§ **ASSIGNMENT**
From the line containing "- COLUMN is" down to the line containing "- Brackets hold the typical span" in the records below, reproduce every line exactly, ends included, and omit all others.

§ **ENTRIES SHOWN**
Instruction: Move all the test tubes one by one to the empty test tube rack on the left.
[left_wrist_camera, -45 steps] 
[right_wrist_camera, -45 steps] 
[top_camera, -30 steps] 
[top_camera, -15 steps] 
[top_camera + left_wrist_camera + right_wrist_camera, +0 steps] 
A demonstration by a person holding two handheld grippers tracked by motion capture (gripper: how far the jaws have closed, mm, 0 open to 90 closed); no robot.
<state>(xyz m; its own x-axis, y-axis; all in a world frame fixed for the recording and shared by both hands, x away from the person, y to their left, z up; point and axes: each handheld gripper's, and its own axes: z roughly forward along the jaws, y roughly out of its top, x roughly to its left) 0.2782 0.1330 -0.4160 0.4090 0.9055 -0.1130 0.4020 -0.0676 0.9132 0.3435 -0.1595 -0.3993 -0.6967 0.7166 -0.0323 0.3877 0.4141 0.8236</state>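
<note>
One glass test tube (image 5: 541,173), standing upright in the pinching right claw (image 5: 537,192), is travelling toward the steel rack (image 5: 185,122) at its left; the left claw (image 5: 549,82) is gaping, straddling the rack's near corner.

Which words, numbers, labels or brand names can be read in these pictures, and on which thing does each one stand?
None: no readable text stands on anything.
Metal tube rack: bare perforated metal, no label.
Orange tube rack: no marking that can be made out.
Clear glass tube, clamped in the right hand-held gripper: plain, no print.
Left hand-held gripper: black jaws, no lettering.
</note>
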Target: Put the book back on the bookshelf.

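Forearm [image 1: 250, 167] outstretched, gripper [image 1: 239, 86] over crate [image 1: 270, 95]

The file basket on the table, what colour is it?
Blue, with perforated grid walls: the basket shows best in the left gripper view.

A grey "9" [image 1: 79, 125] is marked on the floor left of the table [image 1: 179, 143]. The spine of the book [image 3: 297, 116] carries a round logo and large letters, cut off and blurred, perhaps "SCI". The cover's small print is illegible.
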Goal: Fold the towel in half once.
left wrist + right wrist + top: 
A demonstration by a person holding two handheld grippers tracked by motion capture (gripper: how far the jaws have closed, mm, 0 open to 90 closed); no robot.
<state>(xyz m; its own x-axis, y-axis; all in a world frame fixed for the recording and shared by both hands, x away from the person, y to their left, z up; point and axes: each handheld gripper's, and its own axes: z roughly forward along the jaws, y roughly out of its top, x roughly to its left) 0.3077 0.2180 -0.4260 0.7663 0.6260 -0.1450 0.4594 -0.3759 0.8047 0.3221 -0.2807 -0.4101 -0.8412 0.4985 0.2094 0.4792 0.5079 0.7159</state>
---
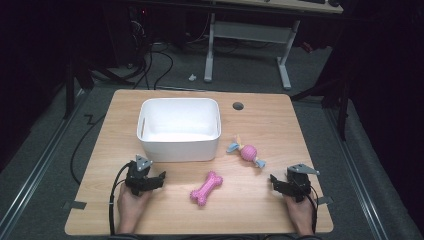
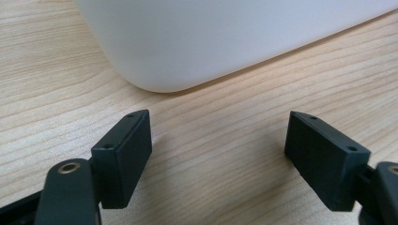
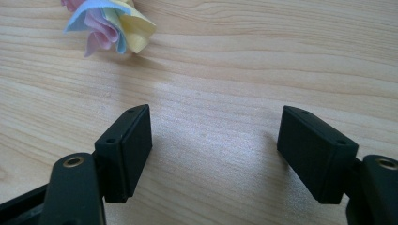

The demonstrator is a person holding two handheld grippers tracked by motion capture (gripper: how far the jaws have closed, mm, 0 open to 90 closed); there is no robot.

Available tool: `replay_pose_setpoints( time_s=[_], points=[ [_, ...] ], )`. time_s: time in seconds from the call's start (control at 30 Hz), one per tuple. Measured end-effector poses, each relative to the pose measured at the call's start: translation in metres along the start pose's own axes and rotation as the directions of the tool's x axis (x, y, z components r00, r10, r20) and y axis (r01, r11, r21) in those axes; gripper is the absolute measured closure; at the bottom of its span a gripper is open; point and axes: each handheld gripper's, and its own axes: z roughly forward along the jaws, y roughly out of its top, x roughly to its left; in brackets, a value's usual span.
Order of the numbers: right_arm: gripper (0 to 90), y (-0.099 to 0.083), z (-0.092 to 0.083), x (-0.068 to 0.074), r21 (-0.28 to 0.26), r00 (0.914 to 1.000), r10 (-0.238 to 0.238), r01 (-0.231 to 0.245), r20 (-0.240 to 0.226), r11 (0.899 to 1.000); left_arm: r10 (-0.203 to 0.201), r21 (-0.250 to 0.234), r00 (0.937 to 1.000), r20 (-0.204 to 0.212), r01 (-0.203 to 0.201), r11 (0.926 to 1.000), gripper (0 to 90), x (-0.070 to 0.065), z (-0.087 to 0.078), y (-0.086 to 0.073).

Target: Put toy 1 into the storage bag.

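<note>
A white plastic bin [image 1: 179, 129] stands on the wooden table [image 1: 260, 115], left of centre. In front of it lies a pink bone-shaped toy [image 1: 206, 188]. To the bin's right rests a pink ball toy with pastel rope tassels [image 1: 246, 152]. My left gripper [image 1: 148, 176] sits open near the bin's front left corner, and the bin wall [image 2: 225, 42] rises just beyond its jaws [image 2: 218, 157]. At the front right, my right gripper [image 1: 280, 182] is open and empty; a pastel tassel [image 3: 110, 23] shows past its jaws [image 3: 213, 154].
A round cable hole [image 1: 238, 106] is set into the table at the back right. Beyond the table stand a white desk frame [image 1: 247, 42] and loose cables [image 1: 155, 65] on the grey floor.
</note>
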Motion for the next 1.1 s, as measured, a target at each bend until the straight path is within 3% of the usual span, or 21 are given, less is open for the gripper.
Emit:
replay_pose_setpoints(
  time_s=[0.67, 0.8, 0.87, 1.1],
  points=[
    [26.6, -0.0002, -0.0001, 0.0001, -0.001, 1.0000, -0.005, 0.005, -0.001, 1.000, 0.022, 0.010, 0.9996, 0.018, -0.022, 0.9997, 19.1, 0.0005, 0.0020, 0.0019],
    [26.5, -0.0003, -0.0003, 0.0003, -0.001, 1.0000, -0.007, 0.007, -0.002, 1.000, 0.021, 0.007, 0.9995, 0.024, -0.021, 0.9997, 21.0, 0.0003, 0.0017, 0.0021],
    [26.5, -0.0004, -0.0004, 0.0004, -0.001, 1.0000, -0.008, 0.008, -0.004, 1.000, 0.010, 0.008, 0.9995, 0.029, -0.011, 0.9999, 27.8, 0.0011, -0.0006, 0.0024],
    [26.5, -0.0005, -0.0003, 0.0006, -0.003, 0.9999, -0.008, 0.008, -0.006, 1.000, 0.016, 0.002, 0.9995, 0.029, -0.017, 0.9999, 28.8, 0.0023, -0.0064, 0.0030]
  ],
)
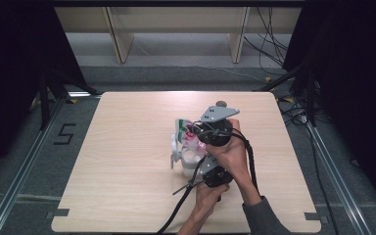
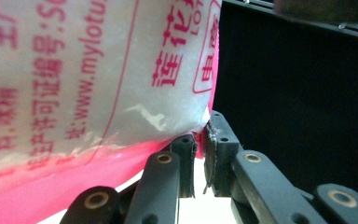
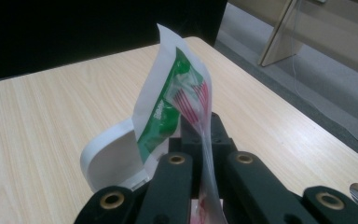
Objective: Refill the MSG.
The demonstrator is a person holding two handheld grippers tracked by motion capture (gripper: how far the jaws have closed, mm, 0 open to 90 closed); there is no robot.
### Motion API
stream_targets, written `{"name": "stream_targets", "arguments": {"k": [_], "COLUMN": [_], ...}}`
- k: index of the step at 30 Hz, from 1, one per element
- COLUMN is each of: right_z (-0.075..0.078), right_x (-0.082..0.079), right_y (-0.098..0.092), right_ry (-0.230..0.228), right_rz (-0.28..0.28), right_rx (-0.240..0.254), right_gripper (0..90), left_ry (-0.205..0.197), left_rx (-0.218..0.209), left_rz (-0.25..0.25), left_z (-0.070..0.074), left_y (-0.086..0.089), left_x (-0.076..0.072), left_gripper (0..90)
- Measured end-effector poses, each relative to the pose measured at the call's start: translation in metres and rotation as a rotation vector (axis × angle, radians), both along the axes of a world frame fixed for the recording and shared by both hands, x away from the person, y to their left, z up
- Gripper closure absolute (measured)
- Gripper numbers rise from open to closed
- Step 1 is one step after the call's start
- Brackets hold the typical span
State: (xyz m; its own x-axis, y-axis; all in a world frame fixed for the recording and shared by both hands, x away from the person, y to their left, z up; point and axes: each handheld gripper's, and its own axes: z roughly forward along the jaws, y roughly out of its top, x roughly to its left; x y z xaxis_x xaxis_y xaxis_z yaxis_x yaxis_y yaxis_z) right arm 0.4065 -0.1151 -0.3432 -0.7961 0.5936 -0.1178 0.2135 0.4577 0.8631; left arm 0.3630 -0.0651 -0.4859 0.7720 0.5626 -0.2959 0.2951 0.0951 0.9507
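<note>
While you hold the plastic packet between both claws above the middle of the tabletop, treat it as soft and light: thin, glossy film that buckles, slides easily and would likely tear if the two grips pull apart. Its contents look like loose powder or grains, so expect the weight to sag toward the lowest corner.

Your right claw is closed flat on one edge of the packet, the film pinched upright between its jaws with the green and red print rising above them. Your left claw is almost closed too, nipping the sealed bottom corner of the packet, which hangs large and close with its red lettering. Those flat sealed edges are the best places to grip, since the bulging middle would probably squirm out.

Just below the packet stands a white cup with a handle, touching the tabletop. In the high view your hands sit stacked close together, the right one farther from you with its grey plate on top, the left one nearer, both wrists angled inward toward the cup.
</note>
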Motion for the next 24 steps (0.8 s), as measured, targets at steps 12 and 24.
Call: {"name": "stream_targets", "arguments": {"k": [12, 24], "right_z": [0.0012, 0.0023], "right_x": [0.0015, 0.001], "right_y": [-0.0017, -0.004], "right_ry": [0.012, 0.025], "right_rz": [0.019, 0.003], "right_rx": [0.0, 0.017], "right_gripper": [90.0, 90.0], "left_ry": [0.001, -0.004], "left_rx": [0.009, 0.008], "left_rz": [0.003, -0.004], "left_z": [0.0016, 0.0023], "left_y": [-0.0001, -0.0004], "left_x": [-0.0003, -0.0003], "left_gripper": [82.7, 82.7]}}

§ **RESPONSE**
- COLUMN is each of: right_z (-0.075..0.078), right_x (-0.082..0.079), right_y (-0.098..0.092), right_ry (-0.230..0.228), right_rz (-0.28..0.28), right_rx (-0.240..0.254), right_gripper (0..90), left_ry (-0.205..0.197), left_rx (-0.218..0.209), left_rz (-0.25..0.25), left_z (-0.070..0.074), left_y (-0.086..0.089), left_x (-0.076..0.072), left_gripper (0..90)
- Measured end-effector poses, each relative to the pose measured at the call's start: translation in metres and rotation as a rotation vector (axis × angle, radians), both along the axes of a world frame fixed for the recording and shared by both hands, x away from the person, y to their left, z up
- Gripper closure absolute (measured)
- Gripper numbers rise from open to closed
- Step 1 is one step after the call's start
- Brackets hold the typical span

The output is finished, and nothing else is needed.